One Saturday night the picture showing was ‘The Body Snatchers’ one of the first scary movies of the time. I don’t recall how I managed to get to go to it. When I got home Mum went crook on me, as I had not fed my dog before I had left. Our back yard was a long one and you went past the clothes line then there were a gum tree, further down was a quince tree it was there where my dogs kennel was situated. I took the piece of lamb’s flap and went to feed the dog. I ducked under the clothesline and when I got to the first tree a horse that had strayed into the yard spooked me. It snorted I yelled and threw the meat in the general direction of the dog, raced back to the house. In my haste [not knowing it was a horse at the time], I forgot to duck at the clothes line, it caught me by the throat and I was jerked back and landed on my back. I thought the bloody body snatchers had me. Yelling my head off I made it back to the house. Mum said the next morning I was as white as a ghost and had this red welt across my neck. Of course I found the horse in the yard the next morning, but I had nightmares for weeks after.

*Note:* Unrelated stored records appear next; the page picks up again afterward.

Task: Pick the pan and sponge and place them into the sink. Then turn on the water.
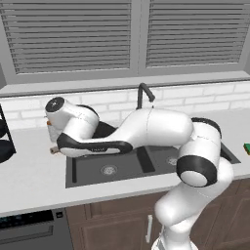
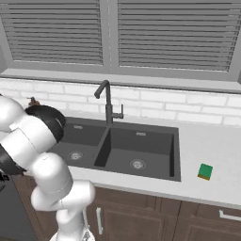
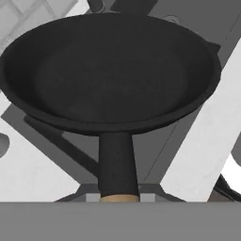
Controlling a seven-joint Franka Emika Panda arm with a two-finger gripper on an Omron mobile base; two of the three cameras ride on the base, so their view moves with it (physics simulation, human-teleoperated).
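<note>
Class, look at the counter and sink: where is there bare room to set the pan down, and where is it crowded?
Both basins of the sink lie bare around their drains. Open counter runs right of the sink, apart from the sponge near its front edge. It is crowded at the sink's left end, where the arm holds the pan by its handle, near the dark rack.

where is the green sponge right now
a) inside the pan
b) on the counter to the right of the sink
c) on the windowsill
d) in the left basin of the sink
b, the sponge lies flat on the light counter, apart from the right rim of the sink; both basins are bare and the pan has nothing in it.
</note>
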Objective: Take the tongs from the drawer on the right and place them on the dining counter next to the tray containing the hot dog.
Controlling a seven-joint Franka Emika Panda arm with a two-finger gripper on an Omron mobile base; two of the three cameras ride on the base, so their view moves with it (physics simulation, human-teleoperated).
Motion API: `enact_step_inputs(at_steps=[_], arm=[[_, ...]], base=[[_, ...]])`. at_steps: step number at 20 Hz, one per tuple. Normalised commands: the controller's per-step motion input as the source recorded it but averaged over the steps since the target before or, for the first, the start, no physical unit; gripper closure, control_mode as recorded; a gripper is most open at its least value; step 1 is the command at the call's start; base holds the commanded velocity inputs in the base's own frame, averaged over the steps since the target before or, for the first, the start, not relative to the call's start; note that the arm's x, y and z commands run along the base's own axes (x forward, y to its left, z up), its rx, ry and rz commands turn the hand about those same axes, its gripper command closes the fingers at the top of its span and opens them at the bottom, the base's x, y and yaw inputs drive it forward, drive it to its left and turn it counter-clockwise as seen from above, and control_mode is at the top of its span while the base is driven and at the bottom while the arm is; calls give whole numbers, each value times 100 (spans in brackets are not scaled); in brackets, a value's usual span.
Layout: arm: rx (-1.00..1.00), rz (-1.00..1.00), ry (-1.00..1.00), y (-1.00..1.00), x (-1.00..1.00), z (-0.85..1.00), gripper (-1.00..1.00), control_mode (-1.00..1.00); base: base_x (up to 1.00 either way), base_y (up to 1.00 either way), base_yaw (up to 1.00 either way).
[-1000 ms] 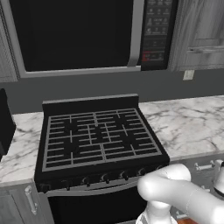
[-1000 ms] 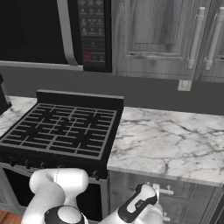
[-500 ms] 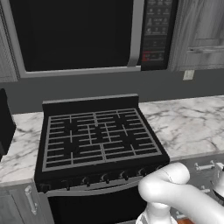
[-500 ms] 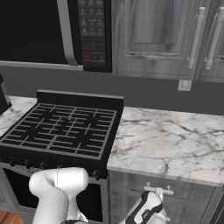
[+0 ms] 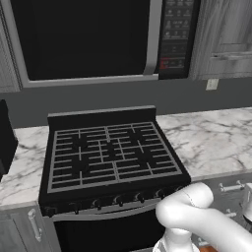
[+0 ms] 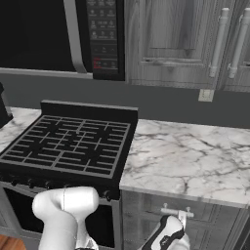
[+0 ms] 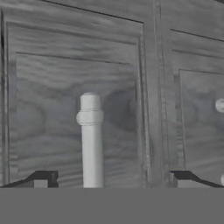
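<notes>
My gripper (image 7: 113,180) stands open, close in front of the shut drawer (image 7: 52,100), a grey wood-grain front. The drawer's pale bar handle (image 7: 91,140) lies between my two dark fingertips (image 7: 41,178), nearer the left one, and nothing is gripped. From the right base view the hand (image 6: 168,234) sits just below the handle (image 6: 175,212) of the drawer (image 6: 210,219) under the marble worktop, right of the stove. The tongs are hidden. The dining counter is out of view.
A black stove (image 6: 68,146) with grates and front knobs stands left of the drawer, with its oven door below. A microwave (image 5: 93,39) hangs above. Marble worktop (image 6: 190,156) juts out over the drawer. Upper cabinets (image 6: 185,39) line the wall.
The hand has edged slightly right and closer to the drawer handle. The jaws have stayed open, and the drawer is still shut.
</notes>
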Motion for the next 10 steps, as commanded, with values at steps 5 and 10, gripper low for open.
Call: enact_step_inputs(at_steps=[5,10], arm=[[0,0,0,0,17,0,-100,-100],[0,0,0,0,25,0,-100,-100]], base=[[0,0,0],[0,0,0]])
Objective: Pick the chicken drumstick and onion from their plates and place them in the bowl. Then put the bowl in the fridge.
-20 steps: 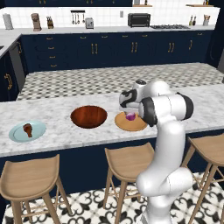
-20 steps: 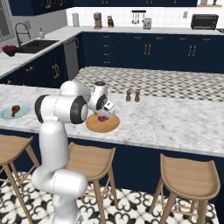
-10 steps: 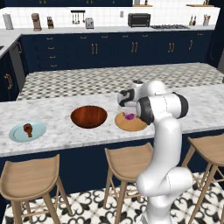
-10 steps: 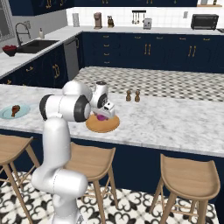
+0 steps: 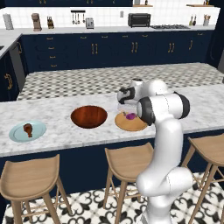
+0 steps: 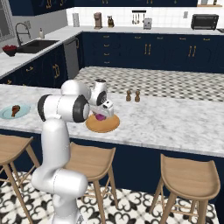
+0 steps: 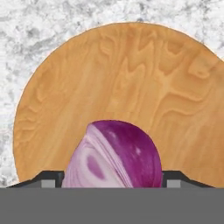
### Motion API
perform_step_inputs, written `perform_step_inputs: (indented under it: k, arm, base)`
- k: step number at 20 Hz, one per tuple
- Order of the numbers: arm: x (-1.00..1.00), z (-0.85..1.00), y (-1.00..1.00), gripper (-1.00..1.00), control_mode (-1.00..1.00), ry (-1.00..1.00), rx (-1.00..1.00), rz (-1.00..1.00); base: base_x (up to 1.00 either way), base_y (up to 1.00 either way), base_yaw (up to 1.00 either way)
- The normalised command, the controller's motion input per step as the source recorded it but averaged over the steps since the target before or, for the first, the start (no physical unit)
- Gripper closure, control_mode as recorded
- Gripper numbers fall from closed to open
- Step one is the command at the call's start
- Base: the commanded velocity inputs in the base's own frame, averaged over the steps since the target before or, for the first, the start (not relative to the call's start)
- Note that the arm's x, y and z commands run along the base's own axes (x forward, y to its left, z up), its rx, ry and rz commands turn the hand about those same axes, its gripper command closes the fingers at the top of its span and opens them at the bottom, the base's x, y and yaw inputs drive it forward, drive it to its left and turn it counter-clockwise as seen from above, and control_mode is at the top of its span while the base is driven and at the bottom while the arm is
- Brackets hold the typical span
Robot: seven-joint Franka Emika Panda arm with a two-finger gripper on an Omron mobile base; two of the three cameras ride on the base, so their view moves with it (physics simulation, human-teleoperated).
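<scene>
The purple onion (image 7: 113, 153) rests on the tan wooden plate (image 7: 131, 74) on the island counter. My gripper (image 7: 112, 179) reaches straight down over it, and its fingertips (image 7: 51, 180) press against the onion's two sides. From the base views the onion (image 5: 130, 116) (image 6: 100, 117) sits under the hand, gripper (image 5: 130, 113) (image 6: 101, 113) low over the wooden plate (image 5: 127, 125) (image 6: 107, 127). The dark red-brown bowl (image 5: 89, 116) stands just left of that plate. Far left, the chicken drumstick (image 5: 28, 129) (image 6: 15, 109) lies on the pale blue plate (image 5: 16, 134) (image 6: 6, 115). The fridge is out of view.
Salt and pepper shakers (image 6: 132, 95) stand behind the wooden plate toward the right. Wooden stools (image 5: 127, 162) line the near side of the island. Navy cabinets and a back counter with a toaster oven (image 5: 139, 19) lie beyond.
The hand has sunk a little lower onto the onion and its fingers have drawn in against it. The onion, plates and bowl have not moved.
</scene>
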Motion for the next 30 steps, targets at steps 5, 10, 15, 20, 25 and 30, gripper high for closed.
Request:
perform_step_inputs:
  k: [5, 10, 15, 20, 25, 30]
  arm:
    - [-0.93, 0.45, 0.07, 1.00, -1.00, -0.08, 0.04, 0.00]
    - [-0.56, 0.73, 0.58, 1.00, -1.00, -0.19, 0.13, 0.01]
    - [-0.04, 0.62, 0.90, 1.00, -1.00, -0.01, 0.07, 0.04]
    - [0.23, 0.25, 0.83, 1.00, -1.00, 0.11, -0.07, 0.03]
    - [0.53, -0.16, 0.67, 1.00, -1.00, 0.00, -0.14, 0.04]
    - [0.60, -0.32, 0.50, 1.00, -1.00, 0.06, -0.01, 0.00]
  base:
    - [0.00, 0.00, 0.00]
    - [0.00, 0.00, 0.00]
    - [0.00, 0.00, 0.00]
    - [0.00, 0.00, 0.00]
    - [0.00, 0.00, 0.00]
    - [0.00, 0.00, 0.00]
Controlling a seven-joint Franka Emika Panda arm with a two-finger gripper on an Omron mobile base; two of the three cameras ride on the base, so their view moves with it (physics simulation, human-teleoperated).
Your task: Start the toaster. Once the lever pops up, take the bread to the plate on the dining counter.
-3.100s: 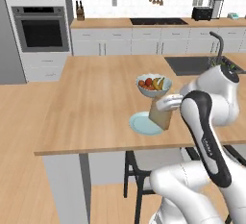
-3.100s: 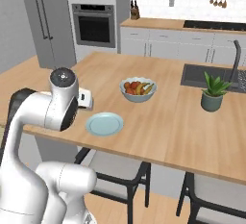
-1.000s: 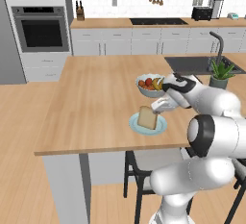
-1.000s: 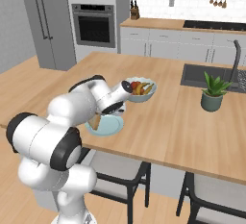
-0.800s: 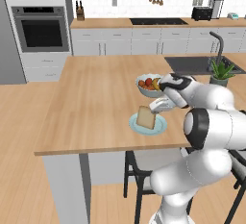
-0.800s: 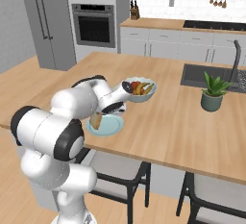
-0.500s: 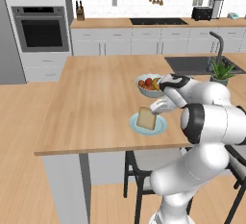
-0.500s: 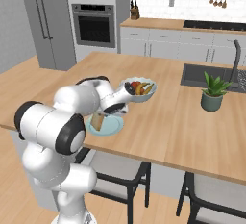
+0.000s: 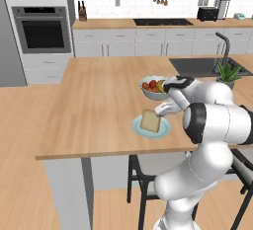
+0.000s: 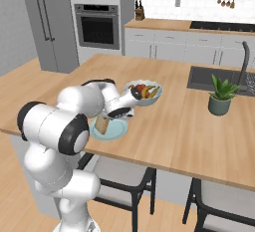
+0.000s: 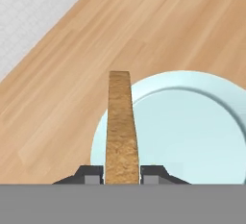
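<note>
White cabinets, a built-in oven and a wall counter with a black hob line the back of the kitchen, where a black boxy toaster (image 9: 207, 13) sits at the far right of that counter. Nearer the camera stands the large dining counter (image 9: 99, 95) with a light wood top and pale grey sides. On its near edge lies a round, flat, pale blue plate (image 9: 138, 126), just beside a pale bowl of fruit (image 9: 150, 87); a small potted plant (image 10: 221, 95) stands well apart, next to the sink. The two-finger gripper (image 11: 122, 175) is clamped on a squarish slice of bread (image 9: 149, 121), its dark fingertips (image 11: 90, 174) pressed against both faces. From the base cameras the slice shows a light tan face with a darker brown crust edge, tilted on edge over the plate. In the hand view it appears edge-on as a narrow, grainy brown strip rising between the fingers, over the plate's left rim (image 11: 103, 131). Whether its lower edge touches the plate cannot be told.
</note>
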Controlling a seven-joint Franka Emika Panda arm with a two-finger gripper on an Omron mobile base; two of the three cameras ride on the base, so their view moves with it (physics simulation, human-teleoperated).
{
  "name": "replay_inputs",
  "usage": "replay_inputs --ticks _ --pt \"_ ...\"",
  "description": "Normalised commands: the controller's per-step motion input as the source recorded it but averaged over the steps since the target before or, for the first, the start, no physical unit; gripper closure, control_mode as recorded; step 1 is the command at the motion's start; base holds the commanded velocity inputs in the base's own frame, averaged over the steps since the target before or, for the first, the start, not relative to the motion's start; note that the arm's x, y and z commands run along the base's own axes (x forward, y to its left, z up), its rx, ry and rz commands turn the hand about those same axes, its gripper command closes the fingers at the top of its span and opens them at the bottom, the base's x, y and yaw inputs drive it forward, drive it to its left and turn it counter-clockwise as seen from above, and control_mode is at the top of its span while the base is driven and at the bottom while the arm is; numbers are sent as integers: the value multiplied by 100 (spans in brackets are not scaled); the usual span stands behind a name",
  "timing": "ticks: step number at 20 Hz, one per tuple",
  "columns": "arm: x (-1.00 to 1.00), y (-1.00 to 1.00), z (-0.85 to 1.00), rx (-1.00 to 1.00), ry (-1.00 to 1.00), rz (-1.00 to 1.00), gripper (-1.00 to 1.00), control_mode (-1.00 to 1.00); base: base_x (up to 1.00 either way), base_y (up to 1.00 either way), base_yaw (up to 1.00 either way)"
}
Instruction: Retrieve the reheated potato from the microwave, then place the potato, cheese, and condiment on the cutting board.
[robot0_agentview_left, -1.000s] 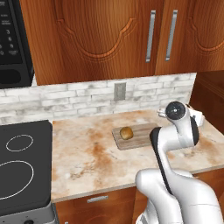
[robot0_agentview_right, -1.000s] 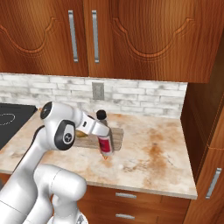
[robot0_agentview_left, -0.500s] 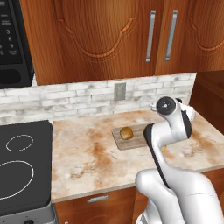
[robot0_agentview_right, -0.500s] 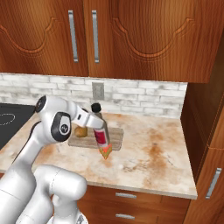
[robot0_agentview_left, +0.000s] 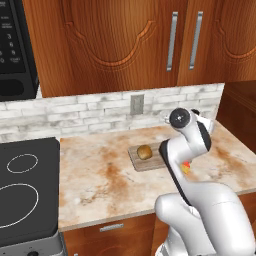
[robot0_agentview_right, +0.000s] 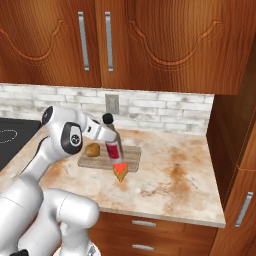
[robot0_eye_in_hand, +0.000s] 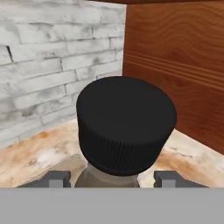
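gripped the condiment (robot0_agentview_right: 112, 144) between the 2 fingers (robot0_eye_in_hand: 54, 178), potato (robot0_agentview_right: 93, 149) just beside them on the cutting board (robot0_agentview_right: 131, 157), cheese (robot0_agentview_right: 120, 170) below

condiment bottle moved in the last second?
Yes. In the right base view the condiment bottle has shifted left and slightly toward the wall, and now stands over the cutting board near the potato.

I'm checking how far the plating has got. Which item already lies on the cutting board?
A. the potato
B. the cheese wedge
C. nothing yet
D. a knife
A: the potato sits on the cutting board, while the cheese lies on the counter just off the board's front edge.
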Motion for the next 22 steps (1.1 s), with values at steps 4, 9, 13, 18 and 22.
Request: replay_inputs --ticks 4,9,13,18,22 --pt "37 25 0 2 0 0 100 -100 0 0 0" --pt "28 26 -4 6 0 0 100 -100 0 0 0" --pt "12 19 -18 7 0 0 100 -100 0 0 0" --pt "6 13 -24 6 0 0 100 -100 0 0 0" --pt "19 9 -15 6 0 0 100 -100 0 0 0"
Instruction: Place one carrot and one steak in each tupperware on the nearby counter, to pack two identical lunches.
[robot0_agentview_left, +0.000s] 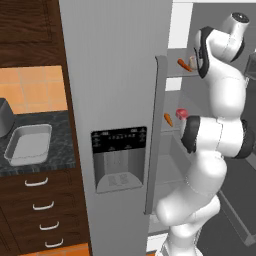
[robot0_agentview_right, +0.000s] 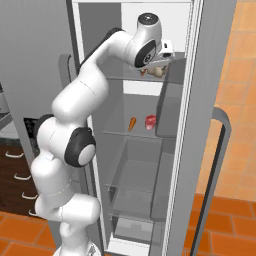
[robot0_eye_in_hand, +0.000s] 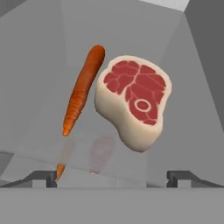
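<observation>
Gripper (robot0_eye_in_hand: 112, 177) open, jaws wide apart, holding nothing, up inside the fridge (robot0_agentview_right: 195, 100) over the upper shelf (robot0_eye_in_hand: 183, 144). Below it a carrot (robot0_eye_in_hand: 81, 94) and a steak (robot0_eye_in_hand: 133, 98) lie side by side, just apart. 2nd carrot (robot0_agentview_right: 132, 123) and 2nd steak (robot0_agentview_right: 150, 120) sit on the shelf below. One tupperware (robot0_agentview_left: 29, 144) on the counter (robot0_agentview_left: 55, 150), left of fridge, w/ nothing in it.

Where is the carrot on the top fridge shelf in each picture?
Left base view: top carrot at the upper right, on the shelf just left of the white arm.
Right base view: upper middle, a small orange bit on the top shelf.
Hand view: left of centre, pointing up and down.
Shared landmark: the steak right beside it.
</observation>
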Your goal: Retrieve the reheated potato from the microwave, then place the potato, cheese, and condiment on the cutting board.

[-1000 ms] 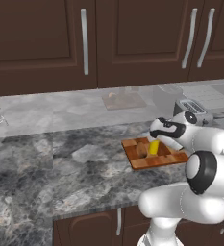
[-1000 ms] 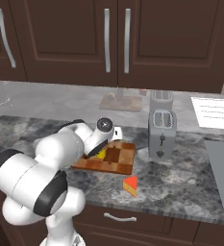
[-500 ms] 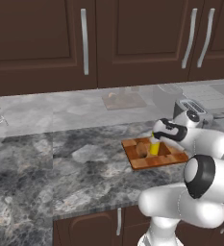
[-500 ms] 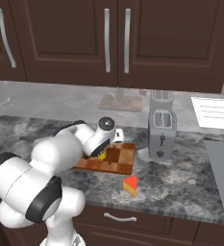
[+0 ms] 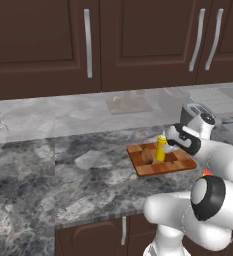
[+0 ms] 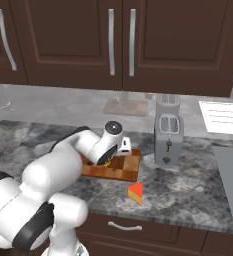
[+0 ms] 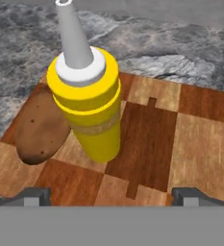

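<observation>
While your end effector [image 7: 106,194] sits this low over the cutting board [image 7: 200,139], its two tips spread wide and pinching nothing, the nearest risk is right in front of it: the condiment [image 7: 87,103] stands upright on the board just ahead of the tips, close enough that any forward or sideways drift as you pull away could tip the tall, narrow bottle. If it falls, it would likely roll into the potato [image 7: 39,127], which lies on its side touching or nearly touching the bottle's base, and push it toward the board's edge. Lift straight back before you swing.

Further out, the cheese [image 6: 136,193] is not on the board yet; it sits on the counter [image 6: 198,197] off the board's corner, near the counter's front edge. A clumsy approach could nudge that wedge off the front. Its sloped faces may also slip between the tips unless you close on two flat sides.

Beyond the board stands the toaster [image 6: 168,137]; a wide elbow swing toward the cheese could clip it.
</observation>
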Motion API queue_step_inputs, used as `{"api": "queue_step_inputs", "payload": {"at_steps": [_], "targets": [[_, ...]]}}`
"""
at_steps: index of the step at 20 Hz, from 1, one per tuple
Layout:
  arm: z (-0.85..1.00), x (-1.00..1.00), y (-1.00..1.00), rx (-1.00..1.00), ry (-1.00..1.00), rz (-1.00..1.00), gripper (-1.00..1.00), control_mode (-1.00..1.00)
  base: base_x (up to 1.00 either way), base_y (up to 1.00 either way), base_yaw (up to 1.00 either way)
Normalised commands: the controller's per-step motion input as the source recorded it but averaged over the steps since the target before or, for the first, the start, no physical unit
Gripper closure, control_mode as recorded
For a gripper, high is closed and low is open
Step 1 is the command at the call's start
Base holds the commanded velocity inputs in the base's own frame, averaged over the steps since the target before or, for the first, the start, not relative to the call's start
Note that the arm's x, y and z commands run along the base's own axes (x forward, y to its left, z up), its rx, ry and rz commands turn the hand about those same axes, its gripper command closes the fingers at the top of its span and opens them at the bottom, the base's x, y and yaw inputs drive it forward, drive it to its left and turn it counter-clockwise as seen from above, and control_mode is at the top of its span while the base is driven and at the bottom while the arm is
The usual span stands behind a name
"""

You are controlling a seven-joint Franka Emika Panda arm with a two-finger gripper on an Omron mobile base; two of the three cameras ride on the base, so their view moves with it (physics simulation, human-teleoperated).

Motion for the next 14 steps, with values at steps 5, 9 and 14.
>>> {"api": "queue_step_inputs", "payload": {"at_steps": [5, 9, 14], "targets": [[0.20, -0.52, -0.36, 0.00, 0.06, 0.00, -1.00, -1.00, 0.00, 0.00, 0.00], [0.21, -0.58, -0.41, -0.05, 0.10, 0.00, -1.00, -1.00, 0.00, 0.00, 0.00], [0.15, -0.54, -0.37, -0.07, 0.14, 0.00, -1.00, -1.00, 0.00, 0.00, 0.00]]}}
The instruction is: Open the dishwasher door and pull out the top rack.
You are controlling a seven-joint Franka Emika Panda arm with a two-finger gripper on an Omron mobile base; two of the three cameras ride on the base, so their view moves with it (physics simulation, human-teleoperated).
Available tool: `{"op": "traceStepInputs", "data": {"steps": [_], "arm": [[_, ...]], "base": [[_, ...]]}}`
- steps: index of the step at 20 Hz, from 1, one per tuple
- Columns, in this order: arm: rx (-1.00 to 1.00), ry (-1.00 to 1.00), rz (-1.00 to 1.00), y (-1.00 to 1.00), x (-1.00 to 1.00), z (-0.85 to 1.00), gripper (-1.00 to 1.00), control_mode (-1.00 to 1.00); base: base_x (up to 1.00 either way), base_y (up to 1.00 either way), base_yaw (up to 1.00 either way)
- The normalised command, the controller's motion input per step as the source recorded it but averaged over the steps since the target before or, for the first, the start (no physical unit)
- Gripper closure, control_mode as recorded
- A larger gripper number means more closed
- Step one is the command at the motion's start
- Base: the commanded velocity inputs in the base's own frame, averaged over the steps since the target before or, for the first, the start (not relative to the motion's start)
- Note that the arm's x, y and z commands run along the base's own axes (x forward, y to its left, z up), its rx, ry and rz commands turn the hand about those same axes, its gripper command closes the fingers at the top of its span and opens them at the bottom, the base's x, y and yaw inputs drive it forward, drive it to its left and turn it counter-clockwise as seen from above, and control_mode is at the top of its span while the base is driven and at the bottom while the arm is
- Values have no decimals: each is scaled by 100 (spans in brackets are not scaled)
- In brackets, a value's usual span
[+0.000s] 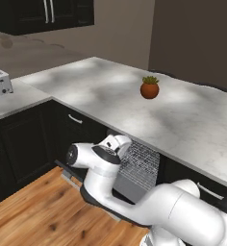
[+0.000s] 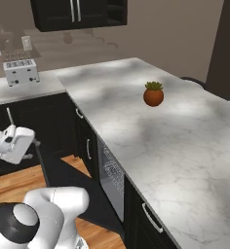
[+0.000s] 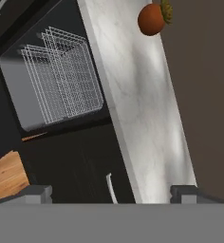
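Gripper (image 3: 111, 192) wide open, holding nothing, backed off from dishwasher. Door (image 2: 68, 182) down; top rack (image 3: 61, 80) sits ahead in the cavity, long axis along counter edge (image 3: 133, 104).

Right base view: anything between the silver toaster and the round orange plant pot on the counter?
Nothing. Between the silver toaster and the round orange plant pot, the right base view shows bare grey-white marble countertop.

Soft, even rendered light; mottled pale and grey patches dapple the marble counter (image 1: 182, 115). Black cabinet fronts (image 2: 63, 121) stay dim and low in detail. Images sharp, without glare.
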Motion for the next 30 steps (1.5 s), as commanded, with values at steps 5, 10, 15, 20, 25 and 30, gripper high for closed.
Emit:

In 1954 I started high school. There was no high school in Delegate so I was sent to Bega and boarded at a hostel for students attending High School. It was a bit of a shock to go from a class of three or four students to a class of twenty-five, all of which were the top students of that grade from Bega and other surrounding villages. One weekend I was allowed to go and spend the weekend at a distant cousin’s home. This particular Saturday the local picture theatre was showing a movie call “The Thing”, another outer space horror picture. On the way home we had to go through a long alley and there were no lights. We had only gone a few yards when a noise startled us. We took off running flat out slap bang into a cow, which was asleep in the middle of the alley. The cow let out a bellow we let out a scream and I don’t think our feet touched the ground for the next hundred yards. More nightmares and I have seen very few horror movies to this day. Unfortunately I was not happy there and at the end of the second term holidays I refused to go back. The alternative was to go back to the local school and do my studies via the Correspondence School under the supervision of the local schoolteacher. I did not mind this as being at home meant I could carry on with my latest venture. During the previous holidays I had bought ten rabbit traps. I carried them in a sugar bag on my pushbike about five miles out of town to an area that had a lot of rabbits. Myxomatosis had been introduced to reduce the rabbit population and this meant that the price of rabbit skins had increased from four shillings and six pence per pound weight. To as much as fifty-four shillings per pound. In the winter, when the rabbit pelts were at their best, it took an average of five skins to make up a pound weight of dried skins. With my ten traps I was getting up to fifteen rabbits a week. This was much needed money as Dad was often laid up with reoccurrences of Malaria and lack of shearing due to wet weather. In the winter I had to boil water and pour it into the handlebars of my bike and put a cork into the ends. This stopped my hands from sticking to them it was that cold. The rabbits that had been caught earlier in the night would be frozen stiff, when I did my rounds each morning.
Electricity came to town in 1954, and for the first time the local Café had ice cream. Banana splits and ice cream sundaes became very popular.
In 1955 a school bus service was started to take high school students from Delegate and Craigie to the Bombala high school. So I stopped the Correspondence and went to Bombala.